Nomisma: la filiera deve imparare a ridurre i costi

Le imprese della filiera agroalimentare devono ‘imparare’ a ridurre i propri costi che ammontano all’81% e non rinunciare all’utile del 3%. E’ questa la strada per poter avere prezzi in negozi, mercati e supermercati piu’ contenuti. Lo afferma una ricerca Nomisma. Per ogni 100 euro che si spendono in Italia per l’alimentazione, tutta la filiera e quindi agricoltura, industria, commercio, distribuzione, dettaglio e ristorazione, ha un utile del 3%, a fronte di costi interni del 54% (dove solo il lavoro assorbe il 38%), costi esterni del 27%, imposte dirette e indirette del 12% e una quota del 4% per l’import netto. Secondo la ricerca sono tre i principali gap del sistema italiano che vanno ad incidere sul prezzo finale dei prodotti, il deficit infrastrutturale, il costo chilometrico del trasporto su gomma, piu elevato del 30% rispetto alla Spagna e quello dell’energia che supera del 36% la media comunitaria.

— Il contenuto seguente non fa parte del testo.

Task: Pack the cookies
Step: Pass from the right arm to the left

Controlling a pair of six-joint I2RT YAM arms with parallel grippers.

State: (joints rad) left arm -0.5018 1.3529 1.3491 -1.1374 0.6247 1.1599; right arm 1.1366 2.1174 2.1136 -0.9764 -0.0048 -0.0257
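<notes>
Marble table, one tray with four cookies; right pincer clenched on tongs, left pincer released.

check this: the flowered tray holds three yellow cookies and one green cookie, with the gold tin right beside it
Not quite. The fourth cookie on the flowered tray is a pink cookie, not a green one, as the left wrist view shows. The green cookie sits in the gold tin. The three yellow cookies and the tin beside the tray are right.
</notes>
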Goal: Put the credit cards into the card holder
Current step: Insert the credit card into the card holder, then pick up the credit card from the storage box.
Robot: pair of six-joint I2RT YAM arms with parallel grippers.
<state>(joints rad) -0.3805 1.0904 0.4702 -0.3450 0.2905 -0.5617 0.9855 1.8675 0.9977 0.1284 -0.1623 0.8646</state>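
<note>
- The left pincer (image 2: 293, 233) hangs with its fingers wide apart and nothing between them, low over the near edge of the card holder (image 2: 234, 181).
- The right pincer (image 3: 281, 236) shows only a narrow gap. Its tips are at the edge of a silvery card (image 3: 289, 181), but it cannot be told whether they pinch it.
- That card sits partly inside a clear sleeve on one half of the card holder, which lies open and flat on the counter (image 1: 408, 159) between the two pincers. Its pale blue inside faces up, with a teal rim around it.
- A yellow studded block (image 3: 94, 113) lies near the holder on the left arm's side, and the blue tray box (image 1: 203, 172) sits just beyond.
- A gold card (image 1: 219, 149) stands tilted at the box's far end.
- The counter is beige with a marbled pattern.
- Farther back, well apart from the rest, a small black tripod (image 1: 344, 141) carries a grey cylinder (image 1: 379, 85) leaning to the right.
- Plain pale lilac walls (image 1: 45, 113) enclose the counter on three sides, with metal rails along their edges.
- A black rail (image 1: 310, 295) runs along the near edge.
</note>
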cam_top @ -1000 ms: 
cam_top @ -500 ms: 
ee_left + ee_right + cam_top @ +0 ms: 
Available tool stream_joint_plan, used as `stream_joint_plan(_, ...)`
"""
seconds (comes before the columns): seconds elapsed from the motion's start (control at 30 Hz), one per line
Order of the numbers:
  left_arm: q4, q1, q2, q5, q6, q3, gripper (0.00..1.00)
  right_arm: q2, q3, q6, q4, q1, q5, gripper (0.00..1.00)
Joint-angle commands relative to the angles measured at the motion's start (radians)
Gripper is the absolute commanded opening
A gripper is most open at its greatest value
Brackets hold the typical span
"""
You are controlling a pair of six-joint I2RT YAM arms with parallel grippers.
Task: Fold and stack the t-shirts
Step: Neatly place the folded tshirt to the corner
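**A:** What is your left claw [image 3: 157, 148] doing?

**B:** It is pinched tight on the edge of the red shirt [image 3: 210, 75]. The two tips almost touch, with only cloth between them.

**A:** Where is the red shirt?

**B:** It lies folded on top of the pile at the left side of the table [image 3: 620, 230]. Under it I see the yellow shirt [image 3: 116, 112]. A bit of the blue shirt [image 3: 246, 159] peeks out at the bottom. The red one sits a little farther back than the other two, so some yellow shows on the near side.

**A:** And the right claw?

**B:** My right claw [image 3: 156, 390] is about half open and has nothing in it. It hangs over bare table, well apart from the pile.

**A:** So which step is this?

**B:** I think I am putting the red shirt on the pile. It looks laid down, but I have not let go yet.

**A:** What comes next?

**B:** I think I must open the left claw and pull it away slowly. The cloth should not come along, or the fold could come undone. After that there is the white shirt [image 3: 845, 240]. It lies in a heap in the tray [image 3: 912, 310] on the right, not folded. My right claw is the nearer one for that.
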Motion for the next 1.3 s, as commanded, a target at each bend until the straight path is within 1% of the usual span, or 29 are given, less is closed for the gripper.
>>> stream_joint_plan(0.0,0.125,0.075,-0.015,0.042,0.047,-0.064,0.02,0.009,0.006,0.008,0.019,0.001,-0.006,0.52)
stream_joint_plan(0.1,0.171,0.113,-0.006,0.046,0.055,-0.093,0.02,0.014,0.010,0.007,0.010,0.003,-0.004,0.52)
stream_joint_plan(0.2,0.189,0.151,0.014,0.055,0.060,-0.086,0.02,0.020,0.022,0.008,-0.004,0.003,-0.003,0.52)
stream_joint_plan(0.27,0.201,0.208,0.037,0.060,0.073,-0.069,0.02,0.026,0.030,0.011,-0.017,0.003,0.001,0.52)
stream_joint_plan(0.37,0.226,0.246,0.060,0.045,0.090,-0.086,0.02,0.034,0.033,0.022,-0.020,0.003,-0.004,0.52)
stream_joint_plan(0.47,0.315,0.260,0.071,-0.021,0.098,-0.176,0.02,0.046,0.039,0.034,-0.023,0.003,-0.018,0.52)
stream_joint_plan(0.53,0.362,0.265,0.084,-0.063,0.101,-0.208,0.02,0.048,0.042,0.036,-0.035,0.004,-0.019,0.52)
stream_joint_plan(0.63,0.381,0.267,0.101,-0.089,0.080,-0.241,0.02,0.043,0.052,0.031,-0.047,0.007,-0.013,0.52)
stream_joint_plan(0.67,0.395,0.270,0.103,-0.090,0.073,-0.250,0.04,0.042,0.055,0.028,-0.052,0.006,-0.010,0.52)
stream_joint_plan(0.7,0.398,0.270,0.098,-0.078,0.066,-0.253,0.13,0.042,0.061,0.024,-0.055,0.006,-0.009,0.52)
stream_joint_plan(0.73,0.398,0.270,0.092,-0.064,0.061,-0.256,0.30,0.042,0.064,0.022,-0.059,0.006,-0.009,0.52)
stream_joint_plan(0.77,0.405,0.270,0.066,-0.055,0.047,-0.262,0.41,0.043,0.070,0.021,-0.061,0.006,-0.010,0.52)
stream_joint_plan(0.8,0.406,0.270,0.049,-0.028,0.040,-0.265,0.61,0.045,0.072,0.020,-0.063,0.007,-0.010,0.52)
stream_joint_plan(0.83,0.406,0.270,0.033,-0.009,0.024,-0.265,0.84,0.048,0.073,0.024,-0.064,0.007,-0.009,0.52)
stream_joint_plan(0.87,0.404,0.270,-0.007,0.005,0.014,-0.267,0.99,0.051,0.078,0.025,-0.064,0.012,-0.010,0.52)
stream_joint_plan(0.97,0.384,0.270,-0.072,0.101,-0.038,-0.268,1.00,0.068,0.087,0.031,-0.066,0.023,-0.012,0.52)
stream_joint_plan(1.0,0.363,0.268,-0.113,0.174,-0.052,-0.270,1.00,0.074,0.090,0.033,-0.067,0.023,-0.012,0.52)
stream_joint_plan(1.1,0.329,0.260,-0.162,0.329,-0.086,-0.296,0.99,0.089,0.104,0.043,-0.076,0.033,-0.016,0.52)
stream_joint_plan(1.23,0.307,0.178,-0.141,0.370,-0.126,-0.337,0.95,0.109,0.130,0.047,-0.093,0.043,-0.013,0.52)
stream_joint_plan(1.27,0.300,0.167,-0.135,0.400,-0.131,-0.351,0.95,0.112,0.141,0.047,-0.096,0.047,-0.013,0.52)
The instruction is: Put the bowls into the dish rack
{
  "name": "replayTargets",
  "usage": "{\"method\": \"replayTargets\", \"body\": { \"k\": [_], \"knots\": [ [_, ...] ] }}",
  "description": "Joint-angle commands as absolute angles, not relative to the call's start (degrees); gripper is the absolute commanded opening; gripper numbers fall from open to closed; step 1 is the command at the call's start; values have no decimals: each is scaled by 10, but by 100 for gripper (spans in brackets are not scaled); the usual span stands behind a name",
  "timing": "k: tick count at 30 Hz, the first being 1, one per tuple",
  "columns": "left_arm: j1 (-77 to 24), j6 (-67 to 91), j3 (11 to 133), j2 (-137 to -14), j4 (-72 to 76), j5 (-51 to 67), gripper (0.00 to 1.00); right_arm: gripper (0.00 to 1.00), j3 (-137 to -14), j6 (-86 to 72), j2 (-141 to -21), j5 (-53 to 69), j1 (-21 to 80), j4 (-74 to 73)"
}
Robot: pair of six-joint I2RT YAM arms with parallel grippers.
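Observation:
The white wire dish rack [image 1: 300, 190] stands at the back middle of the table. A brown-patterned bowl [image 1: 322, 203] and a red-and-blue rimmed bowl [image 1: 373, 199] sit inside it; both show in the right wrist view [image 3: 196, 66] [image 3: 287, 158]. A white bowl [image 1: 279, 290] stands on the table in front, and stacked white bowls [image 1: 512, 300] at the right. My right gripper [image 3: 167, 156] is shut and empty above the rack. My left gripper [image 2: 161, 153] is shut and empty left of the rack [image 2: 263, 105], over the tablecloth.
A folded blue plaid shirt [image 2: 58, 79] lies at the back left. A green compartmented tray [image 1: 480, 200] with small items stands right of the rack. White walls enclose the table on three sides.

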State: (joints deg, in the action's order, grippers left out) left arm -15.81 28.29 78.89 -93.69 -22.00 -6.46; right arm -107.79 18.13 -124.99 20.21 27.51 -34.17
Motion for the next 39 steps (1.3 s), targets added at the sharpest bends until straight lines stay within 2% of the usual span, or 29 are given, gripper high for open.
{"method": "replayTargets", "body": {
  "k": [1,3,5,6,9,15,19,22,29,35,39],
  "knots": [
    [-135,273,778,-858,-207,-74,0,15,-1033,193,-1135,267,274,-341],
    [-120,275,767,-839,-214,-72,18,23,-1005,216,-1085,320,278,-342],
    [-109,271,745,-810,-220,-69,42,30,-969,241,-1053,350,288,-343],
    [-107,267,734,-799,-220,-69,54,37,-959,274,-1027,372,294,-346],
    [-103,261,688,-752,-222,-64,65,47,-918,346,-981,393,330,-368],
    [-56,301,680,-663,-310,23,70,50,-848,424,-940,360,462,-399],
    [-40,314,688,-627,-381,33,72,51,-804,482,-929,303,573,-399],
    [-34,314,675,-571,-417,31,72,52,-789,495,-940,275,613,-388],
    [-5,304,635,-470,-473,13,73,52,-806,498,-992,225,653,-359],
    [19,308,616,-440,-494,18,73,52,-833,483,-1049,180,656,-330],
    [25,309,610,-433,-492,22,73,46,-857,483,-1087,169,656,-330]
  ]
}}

Nomisma ha infine sottolineato come nel 2009 la spesa per alimentari e bevande in Italia sia stata pari a 212,5 miliardi di euro, incidendo per il 23,1% sul totale della spesa delle famiglie, con un valore pro capite di 3.540 euro, di cui 1.200 destinati ai consumi fuori casa e 2.400 ai domestici. (ANSA)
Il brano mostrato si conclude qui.